James Chang
James Chang

Reputation: 630

Collect Suffixes for all Complete Words below a Trie Node (using recursion in Python)

I need to add the ability to list suffixes to implement our autocomplete feature. To do that, I implemented a function on the TrieNode object that will return all complete word suffixes that exist below it in the trie. For example, if our Trie contains the words ["fun", "function", "factory"] and we ask for suffixes from the f node, we would expect to receive ["un", "unction", "actory"] back from node.get_suffixes().
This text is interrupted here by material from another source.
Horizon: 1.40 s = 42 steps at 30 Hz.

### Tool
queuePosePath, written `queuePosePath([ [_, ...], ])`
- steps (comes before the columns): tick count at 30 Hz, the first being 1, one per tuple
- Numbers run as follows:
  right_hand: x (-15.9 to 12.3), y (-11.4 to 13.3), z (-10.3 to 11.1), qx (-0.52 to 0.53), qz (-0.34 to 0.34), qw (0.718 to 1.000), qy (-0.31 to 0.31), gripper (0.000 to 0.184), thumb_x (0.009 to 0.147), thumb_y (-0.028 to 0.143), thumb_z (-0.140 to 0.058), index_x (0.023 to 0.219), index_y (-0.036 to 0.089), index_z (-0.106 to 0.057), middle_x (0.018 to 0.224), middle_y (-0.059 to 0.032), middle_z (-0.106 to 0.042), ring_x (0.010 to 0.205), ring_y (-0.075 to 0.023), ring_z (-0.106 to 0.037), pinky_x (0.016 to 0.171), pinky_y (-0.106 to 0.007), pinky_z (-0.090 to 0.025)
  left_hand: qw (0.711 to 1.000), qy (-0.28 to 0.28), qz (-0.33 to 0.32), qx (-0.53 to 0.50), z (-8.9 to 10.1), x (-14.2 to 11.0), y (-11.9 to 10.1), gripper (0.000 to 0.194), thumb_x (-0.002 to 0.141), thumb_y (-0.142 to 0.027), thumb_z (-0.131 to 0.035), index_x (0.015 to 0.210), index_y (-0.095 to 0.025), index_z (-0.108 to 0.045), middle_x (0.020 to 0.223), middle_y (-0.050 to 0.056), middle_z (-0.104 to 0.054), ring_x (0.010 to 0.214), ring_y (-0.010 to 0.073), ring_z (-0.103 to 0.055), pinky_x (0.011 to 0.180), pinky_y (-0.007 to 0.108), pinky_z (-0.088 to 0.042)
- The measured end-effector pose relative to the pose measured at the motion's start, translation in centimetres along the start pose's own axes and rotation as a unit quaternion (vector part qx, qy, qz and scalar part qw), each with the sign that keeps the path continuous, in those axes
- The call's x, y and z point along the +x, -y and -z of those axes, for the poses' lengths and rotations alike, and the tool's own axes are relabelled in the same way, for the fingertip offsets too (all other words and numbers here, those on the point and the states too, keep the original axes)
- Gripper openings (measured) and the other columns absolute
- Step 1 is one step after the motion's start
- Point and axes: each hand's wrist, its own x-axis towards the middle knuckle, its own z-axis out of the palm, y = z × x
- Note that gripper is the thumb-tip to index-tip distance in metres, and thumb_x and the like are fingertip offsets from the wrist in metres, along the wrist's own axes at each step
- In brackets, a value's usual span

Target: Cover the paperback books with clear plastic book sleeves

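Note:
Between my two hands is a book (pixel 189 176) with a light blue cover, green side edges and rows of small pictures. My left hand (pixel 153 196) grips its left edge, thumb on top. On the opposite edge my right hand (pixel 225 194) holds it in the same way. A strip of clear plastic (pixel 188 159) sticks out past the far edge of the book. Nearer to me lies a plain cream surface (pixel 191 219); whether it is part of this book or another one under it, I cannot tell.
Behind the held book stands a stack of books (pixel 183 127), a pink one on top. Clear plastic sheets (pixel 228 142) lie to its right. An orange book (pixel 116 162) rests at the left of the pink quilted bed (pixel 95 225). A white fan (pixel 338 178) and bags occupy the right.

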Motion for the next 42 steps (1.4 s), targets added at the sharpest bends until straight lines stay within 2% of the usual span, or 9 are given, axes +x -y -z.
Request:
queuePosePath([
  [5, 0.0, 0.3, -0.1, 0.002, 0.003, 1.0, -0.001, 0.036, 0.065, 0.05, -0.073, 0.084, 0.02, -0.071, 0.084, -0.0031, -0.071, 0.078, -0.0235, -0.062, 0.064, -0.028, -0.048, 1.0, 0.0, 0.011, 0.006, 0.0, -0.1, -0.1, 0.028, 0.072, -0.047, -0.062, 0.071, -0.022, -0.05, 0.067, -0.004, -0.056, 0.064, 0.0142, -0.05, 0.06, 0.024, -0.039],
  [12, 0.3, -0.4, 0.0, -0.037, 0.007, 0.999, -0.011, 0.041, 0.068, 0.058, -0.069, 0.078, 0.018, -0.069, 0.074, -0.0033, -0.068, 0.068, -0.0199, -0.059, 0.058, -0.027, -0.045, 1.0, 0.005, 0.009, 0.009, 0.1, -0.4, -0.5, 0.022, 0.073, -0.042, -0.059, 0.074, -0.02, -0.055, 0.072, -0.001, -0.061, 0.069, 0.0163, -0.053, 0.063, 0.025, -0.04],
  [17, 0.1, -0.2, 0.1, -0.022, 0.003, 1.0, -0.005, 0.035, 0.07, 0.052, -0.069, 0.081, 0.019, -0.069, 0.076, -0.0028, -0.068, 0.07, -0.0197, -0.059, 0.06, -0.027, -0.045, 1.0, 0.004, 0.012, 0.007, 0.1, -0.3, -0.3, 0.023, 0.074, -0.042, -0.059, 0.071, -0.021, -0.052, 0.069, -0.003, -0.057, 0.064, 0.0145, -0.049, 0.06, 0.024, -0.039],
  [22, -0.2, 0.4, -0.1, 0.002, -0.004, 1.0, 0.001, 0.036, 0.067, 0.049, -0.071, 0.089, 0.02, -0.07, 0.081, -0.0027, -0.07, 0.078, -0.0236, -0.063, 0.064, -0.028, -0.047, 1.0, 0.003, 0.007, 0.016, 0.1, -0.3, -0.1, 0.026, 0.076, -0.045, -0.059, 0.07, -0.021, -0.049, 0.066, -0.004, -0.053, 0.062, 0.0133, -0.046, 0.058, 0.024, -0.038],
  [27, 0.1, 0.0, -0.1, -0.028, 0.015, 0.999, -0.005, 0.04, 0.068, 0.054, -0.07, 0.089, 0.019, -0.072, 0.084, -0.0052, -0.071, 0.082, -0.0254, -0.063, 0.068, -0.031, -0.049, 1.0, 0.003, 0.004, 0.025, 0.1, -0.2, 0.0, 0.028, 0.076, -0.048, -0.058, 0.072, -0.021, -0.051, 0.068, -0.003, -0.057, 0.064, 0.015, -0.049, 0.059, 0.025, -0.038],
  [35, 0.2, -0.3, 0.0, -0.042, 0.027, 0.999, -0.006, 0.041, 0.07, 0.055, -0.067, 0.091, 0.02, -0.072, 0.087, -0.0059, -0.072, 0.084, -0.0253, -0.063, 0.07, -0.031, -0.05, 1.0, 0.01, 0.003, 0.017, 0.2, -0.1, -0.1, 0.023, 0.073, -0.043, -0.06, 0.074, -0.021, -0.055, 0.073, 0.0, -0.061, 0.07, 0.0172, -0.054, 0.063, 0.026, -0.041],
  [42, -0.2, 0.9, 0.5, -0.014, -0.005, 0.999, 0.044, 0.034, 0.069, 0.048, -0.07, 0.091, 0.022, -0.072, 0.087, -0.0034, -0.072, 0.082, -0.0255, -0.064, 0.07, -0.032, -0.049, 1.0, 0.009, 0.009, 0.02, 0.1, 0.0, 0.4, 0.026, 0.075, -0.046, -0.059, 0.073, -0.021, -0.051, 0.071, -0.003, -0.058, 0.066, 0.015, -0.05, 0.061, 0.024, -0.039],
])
Here is how I get started:

class TrieNode:

    def __init__(self):
        ## Initialize this node in the Trie
        self.word_end = False
        self.children = dict()

    def insert(self, char):
        ## Add a child node in this Trie
        if not char in self.children:
            self.children[char] = TrieNode()

    def get_suffixes(self):
        pass

I have tested the get_suffixes function separately and it seemed to work fine.

result = []
def get_suffixes(node, suffix=""):
    if not node.children == dict():
        for key in node.children:
            suffix += key
            if node.children[key].word_end:
                result.append(suffix)
            get_suffixes(node.children[key], suffix)
            suffix = suffix[:-1]
    return result

How is how I tested the function:

# Create a mock trie for the test
node = TrieNode()
node.insert("A")
node.children["A"].word_end = True
node.children["A"].insert("t")
node.children["A"].children["t"].word_end = True
node.children["A"].insert("b")
node.children["A"].children["b"].insert("a")
node.children["A"].children["b"].children["a"].insert("c")
node.children["A"].children["b"].children["a"].children["c"].insert("a")
node.children["A"].children["b"].children["a"].children["c"].children["a"].word_end = True
node.children["A"].insert("d")
node.children["A"].children["d"].insert("d")
node.children["A"].children["d"].children["d"].word_end = True
node.children["A"].children["d"].insert("m")
node.children["A"].children["d"].children["m"].insert("i")
node.children["A"].children["d"].children["m"].children["i"].insert("n")
node.children["A"].children["d"].children["m"].children["i"].children["n"].word_end = True

result = []
def get_suffixes(node, suffix=""):
    if not node.children == dict():
        for key in node.children:
            suffix += key
            if node.children[key].word_end:
                result.append(suffix)
            get_suffixes(node.children[key], suffix)
            suffix = suffix[:-1]
    return result

get_suffixes(node.children["A"]) # Returns ['t', 'baca', 'dd', 'dmin'], as expected

The problem occured when I tried moving the get_suffixes function to the TrieNode class. Here I do not know how I should tackle the global variable result. It is not supposed to be a global variable anymore. I have tried two versions:

Version I: make result a class attribute

class TrieNode:

    def __init__(self):
        ## Initialize this node in the Trie
        self.word_end = False
        self.children = dict()
        self.result = []

    def insert(self, char):
        ## Add a child node in this Trie
        if not char in self.children:
            self.children[char] = TrieNode()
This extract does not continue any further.